Full results are limited to LBL management at this time; however, the review team praised verbally and in the final report the efforts of the Laboratory to find the right cyber security balance.   Laboratory Management committed to actions in eight areas in response to observations of the committee around communication, primarily around the development and management of enterprise systems projects, as well as issues regarding communication and scientific computing.

Completed YTD::

1. Special Risk Assessment for Google Apps Conversion conducted.  No action items or findings.

Announced or In Progress:

1. Annual Self and Risk Assessment is scheduled for Q4

2. Annual Disaster Recovery Testing is scheduled for Q4

Performance Measures

 (as listed in Assurance Plan )

1. Cyber Security Incident Analysis:

Incidents are reviewed under PEMP Notable Outcomes.

2. Customer Service and Response, System Availability and Function Data, System Configuration Data,

These are separately tracked as internal measures.  No major issues, outages, or concerns.

3. Training:  

  • Security Intro/Refresher:  92% of target population.
  • PII: 98% of target population.
  • PII Validation: 98% of target population.

4. Training Feedback.  Overall 3.74 for the quarter on a 5 scale.

PEMP  Notable Outcomes

Outcome:  Review Incidents Quarterly and Determine whether they are within our acceptable risk envelope.

Our review of Q3 incidents suggests nothing but exceedingly minor and recoverable disruption to scientific work, and nothing that is outside our acceptable risk envelope. Incident quantities and costs are well within expected numbers.  No scientific data was lost in any of these efforts, and disruption was limited to the time needed to clean up compromised systems.  

We continue to observe an increase in successful malicious code infections which are being caught quickly by a new device we have procured for this purpose.  The impact of these infections has continued to be very limited and many of the infections are on guest/transient systems.  Some of this increase is related to how these infections are being caught and recorded; specifically, more of these infections are now being caught by a particular cyber security perimeter detection device that may, before, have been caught and cleaned by antivirus (which might or might show up as an event depending on how quickly A/V caught the infection).

Overall, LBL is managing to the risk profile we have agreed to, and we continue to observe the risks and demonstrated vulnerabilities 

Outcome: Review program to ensure it does not unduly or inefficiently disrupt scientific work.
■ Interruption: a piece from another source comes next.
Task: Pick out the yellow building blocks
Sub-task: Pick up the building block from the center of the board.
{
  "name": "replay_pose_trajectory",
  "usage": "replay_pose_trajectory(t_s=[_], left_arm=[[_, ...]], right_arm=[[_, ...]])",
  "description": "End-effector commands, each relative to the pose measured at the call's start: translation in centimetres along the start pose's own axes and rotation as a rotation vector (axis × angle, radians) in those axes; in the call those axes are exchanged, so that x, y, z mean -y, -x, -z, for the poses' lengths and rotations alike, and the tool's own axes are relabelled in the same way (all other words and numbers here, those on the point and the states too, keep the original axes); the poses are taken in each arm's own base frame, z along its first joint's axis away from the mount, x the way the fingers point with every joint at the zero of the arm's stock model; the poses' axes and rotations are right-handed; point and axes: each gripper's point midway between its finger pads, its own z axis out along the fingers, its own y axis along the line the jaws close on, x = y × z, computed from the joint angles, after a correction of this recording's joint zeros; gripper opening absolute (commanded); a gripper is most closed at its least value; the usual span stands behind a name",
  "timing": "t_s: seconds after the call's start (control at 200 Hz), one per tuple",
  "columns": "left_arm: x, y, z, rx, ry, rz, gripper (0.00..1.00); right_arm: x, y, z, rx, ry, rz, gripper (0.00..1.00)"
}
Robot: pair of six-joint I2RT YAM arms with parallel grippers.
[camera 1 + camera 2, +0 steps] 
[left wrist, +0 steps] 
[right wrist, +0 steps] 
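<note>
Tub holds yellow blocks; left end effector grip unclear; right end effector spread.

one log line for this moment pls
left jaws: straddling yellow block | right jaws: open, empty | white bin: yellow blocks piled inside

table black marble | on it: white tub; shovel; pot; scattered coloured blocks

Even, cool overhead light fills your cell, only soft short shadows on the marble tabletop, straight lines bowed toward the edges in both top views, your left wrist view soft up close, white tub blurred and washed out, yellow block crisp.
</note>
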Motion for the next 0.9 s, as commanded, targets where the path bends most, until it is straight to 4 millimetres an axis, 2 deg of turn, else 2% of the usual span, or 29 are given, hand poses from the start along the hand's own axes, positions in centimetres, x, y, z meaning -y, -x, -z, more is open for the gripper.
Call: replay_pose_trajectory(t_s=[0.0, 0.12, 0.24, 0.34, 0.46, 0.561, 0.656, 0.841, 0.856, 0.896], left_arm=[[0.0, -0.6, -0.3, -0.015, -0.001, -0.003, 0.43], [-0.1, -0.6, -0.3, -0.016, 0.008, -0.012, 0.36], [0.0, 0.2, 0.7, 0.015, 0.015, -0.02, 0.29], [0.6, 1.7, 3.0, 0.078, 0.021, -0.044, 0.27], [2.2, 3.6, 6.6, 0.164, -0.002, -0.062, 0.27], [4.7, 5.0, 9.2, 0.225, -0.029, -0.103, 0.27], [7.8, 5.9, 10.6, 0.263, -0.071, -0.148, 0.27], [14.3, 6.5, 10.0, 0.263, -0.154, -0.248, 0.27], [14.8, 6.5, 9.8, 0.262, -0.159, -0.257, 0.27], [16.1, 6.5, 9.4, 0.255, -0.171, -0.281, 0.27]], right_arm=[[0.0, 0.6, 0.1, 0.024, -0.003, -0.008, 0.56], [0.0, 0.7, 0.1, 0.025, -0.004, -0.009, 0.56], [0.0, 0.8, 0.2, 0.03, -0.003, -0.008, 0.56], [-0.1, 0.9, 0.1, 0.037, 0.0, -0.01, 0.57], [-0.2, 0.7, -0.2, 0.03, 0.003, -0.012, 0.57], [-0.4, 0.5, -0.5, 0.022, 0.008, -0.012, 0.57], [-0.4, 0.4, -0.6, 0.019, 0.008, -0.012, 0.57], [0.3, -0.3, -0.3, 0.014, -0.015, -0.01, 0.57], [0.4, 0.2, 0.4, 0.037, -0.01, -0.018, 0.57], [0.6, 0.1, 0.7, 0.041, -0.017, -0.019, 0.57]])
The Q3 IT Division Peer Review commended Berkeley Lab for how it has achieved an appropriate balance between cyber security and scientific freedom. Continued evaluation of this will take place in Q4.

Other Issues/ Concerns

  • Expected transition to Risk Management Approach and CAS will require close coordination with BSO to meet everyone's needs.
  • Expected transition of S&S Cyber to Overhead and uncertainty regarding WFO tax may present challenges.
  • Growth of Laboratory leads to new employees - need to make sure we maintain a security aware culture.
  • Some proposed legislation would require OMB to monitor agencies at the level of minutae.  If applied to Laboratories, will be highly costly and misleading.  Transition of cyber security locus of responsibility in .gov to DHS presents unknown challenges/complexities.